For US Galaxy Watch owners the practical impact is immediate. Those who relied on Vascular Load must adapt. They can export historical data through the app settings under personal data options. After the update they will see the new Blood Pressure Trend module instead. The transition happens automatically with the software push. No action is required beyond the usual update process.
Observers expect the Galaxy Watch 9 and Watch Ultra 2 to highlight the Blood Pressure Trend during their upcoming launch. The devices will likely emphasize long-term trend analysis over single-point measurements. Samsung has not detailed whether the new feature will incorporate elements of the old Vascular Load algorithm. For now the two appear as distinct experiences.
The episode reveals tensions in consumer health technology. Companies race to deliver novel metrics that feel personal and actionable. Regulators demand evidence and clear boundaries between wellness and medicine. The result is a patchwork of availability. A feature thrives in one country but disappears in another. Users adapt or switch ecosystems.

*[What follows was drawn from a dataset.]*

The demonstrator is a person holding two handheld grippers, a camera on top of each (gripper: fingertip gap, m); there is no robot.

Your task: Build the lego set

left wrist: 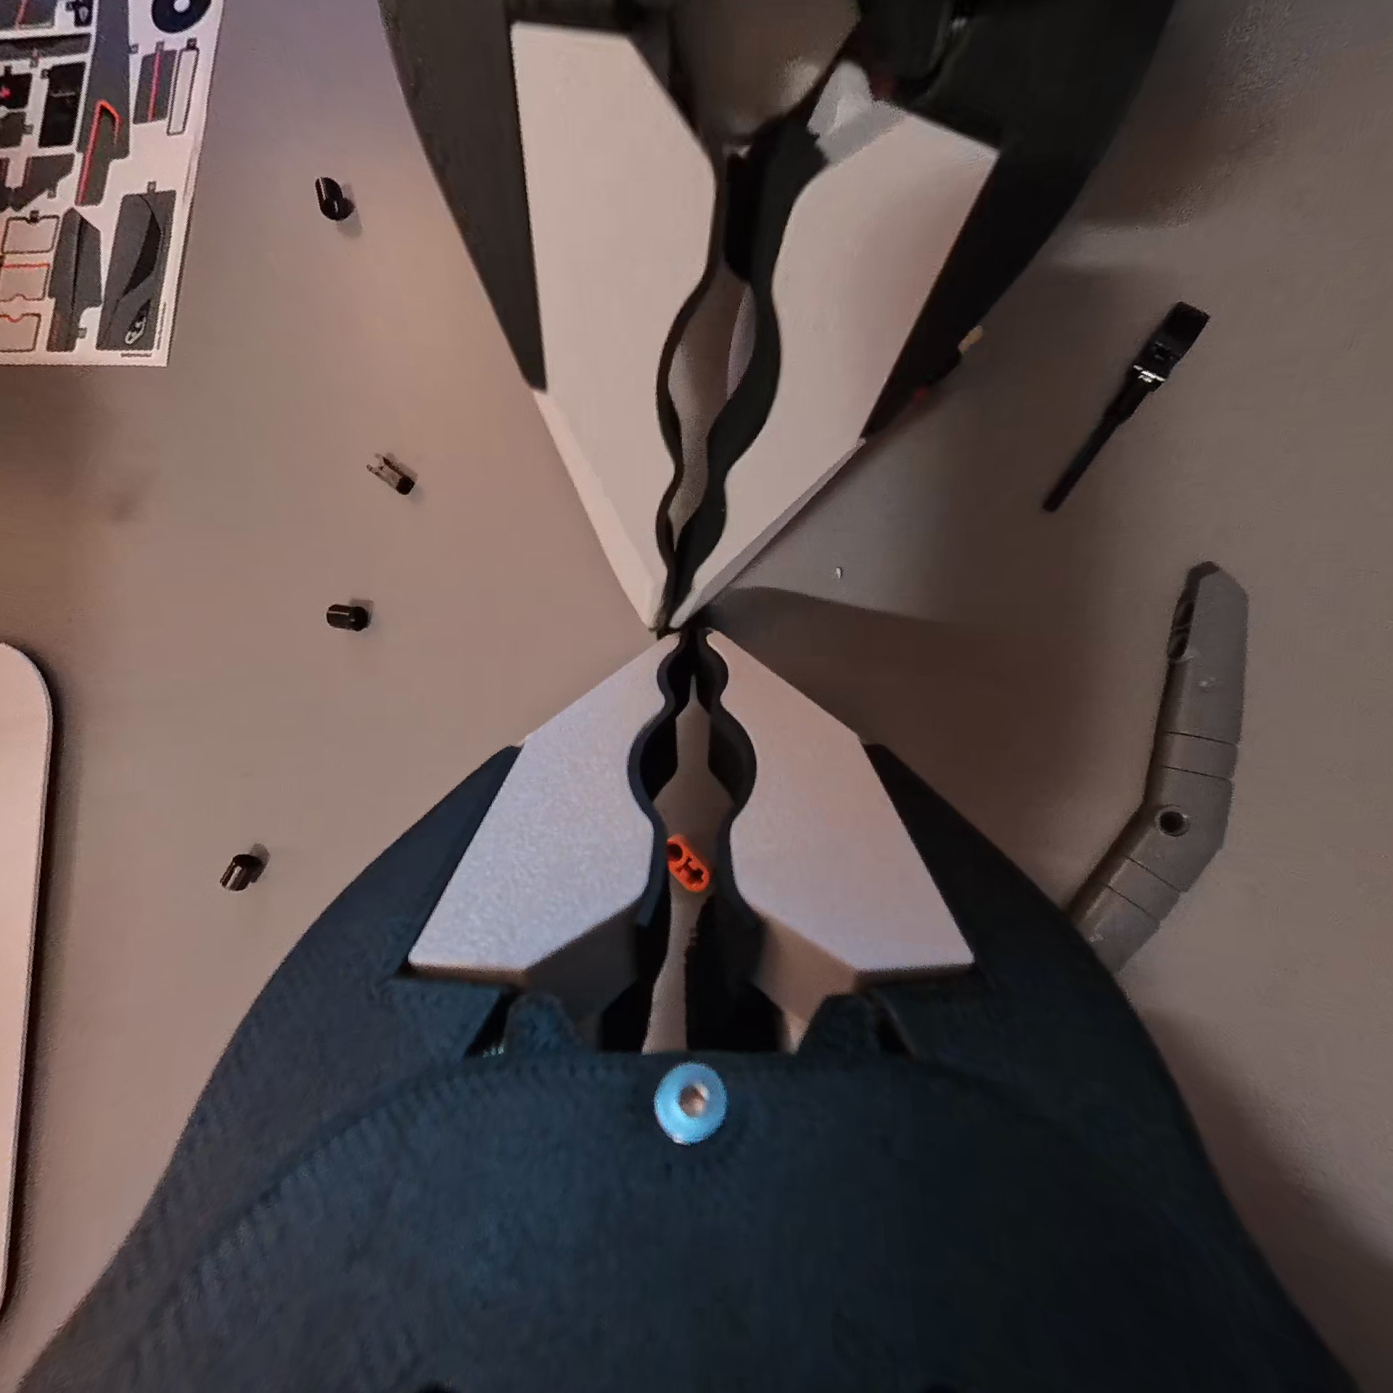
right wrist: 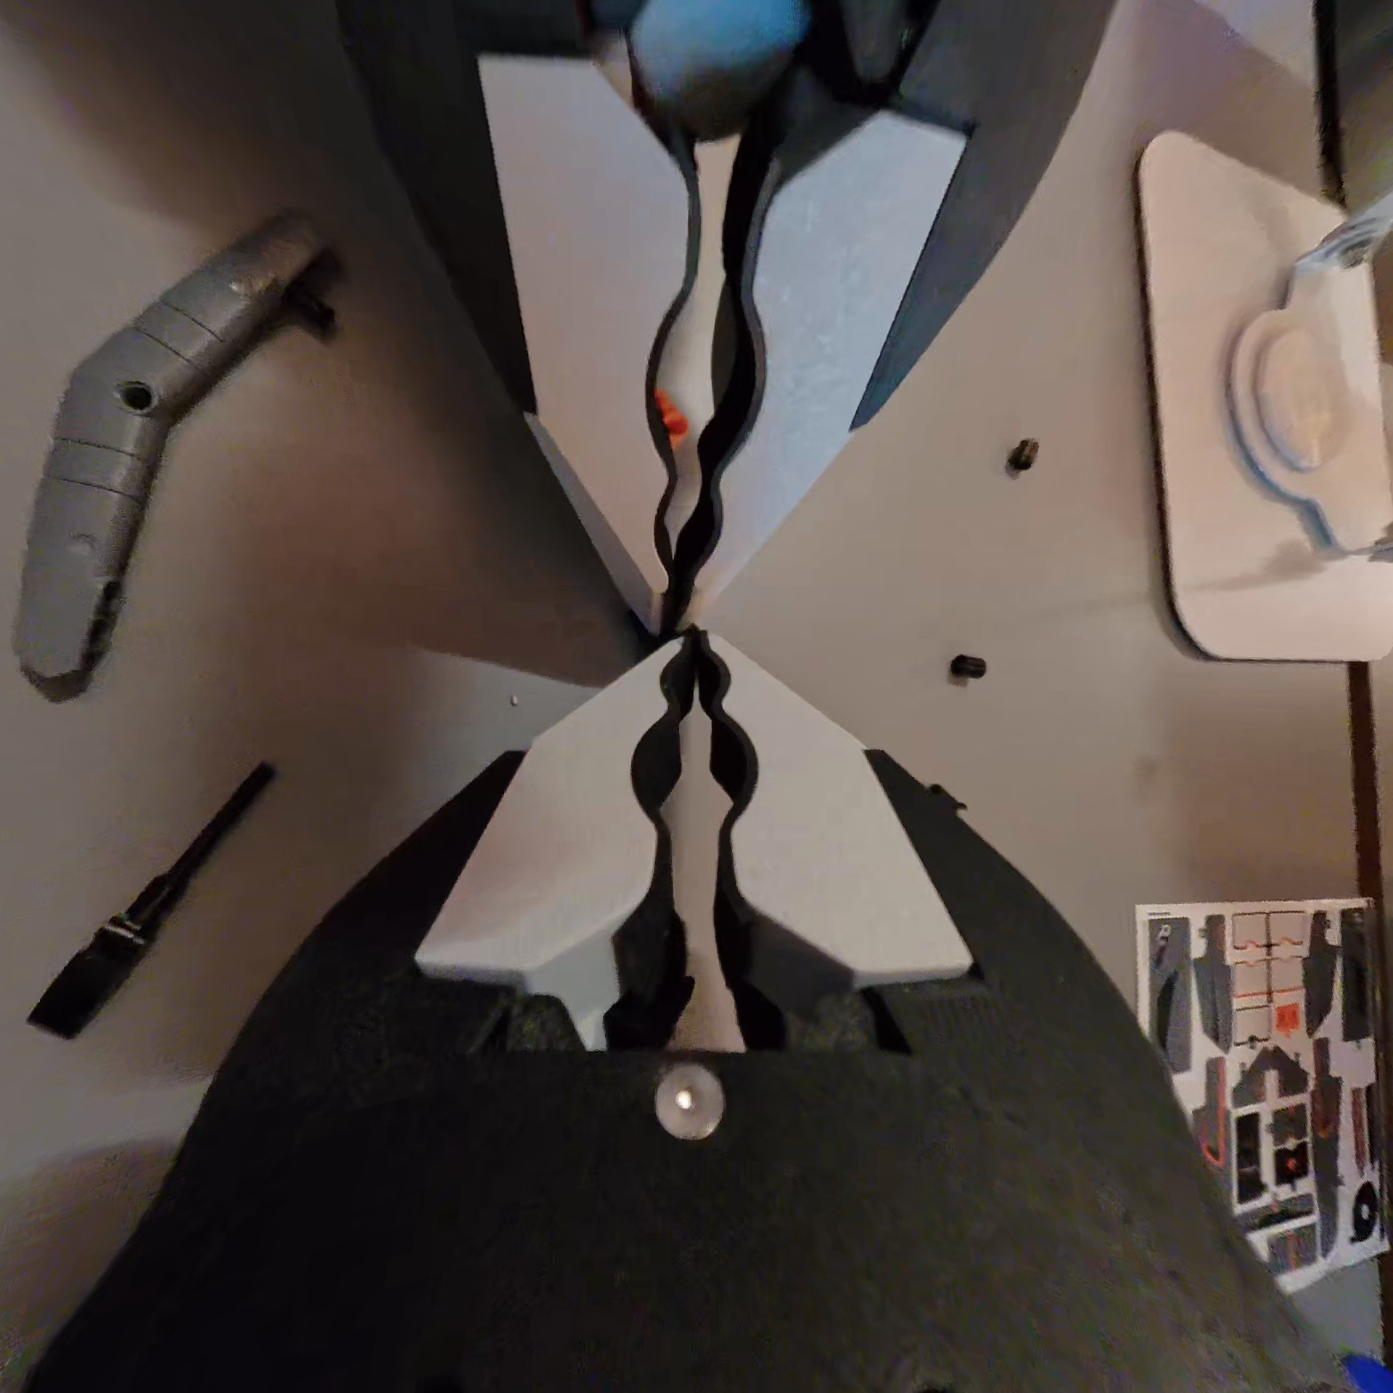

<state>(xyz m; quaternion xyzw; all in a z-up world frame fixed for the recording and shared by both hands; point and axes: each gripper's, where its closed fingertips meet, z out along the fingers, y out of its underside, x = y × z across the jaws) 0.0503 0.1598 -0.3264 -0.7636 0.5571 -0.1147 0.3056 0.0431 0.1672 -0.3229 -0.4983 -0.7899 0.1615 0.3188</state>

Samsung’s decision keeps its US product compliant. It also redirects focus toward blood pressure, a metric with wider acceptance and established clinical value. Whether the trade-off satisfies owners depends on how useful they find the cuff-based workflow. Early reactions on social media show mixed feelings. Some welcome more concrete blood pressure data. Others lament the loss of a completely passive overnight metric.
One thing is clear. The wearables market keeps evolving. Features arrive, mature, and sometimes get retired. Samsung’s latest move trims one experimental offering while expanding another. US customers will soon test the replacement in real life. The rest of the world keeps both tools for the time being. And the company moves forward with its next hardware cycle already on the horizon.